Action item
Going through the data below, tally every line where the string "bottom" occurs, then give only the tally.

Collected data
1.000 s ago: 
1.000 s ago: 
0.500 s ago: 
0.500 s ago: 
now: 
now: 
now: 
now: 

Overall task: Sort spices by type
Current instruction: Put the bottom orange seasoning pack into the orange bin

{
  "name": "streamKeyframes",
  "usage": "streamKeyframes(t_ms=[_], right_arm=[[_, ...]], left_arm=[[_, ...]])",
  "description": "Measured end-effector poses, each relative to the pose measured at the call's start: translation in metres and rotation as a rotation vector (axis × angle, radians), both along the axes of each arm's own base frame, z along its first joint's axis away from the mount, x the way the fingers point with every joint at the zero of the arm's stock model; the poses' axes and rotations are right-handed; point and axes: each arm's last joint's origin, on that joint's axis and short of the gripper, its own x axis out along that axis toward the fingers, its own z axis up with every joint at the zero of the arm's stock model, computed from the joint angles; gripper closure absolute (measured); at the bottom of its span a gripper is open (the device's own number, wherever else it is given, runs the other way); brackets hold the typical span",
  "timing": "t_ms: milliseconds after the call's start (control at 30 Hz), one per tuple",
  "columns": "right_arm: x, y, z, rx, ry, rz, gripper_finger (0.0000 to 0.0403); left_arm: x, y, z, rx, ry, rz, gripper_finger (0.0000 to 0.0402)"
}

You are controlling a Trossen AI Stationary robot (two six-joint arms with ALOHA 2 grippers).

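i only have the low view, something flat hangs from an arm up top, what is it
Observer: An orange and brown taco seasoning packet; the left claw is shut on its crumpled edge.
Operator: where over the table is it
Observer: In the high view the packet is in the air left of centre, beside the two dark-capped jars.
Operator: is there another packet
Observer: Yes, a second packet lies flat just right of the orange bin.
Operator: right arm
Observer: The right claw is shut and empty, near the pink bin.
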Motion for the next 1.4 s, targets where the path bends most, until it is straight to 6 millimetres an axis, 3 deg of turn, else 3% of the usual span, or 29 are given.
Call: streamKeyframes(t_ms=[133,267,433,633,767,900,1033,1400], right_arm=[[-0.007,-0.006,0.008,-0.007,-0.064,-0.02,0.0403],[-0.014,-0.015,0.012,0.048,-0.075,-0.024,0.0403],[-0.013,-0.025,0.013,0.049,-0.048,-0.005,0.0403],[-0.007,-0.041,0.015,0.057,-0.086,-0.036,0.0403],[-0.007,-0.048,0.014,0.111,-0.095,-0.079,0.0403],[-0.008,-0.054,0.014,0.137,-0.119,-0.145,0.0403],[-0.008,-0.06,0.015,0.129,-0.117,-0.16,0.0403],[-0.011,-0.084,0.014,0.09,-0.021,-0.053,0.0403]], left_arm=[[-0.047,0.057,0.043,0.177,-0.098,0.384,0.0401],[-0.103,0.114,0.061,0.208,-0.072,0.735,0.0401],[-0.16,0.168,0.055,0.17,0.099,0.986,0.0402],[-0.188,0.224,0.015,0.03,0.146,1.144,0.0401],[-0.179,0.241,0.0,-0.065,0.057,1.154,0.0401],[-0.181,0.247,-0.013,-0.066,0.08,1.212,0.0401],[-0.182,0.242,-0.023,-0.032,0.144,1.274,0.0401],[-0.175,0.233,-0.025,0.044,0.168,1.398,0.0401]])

Response to the exercise
2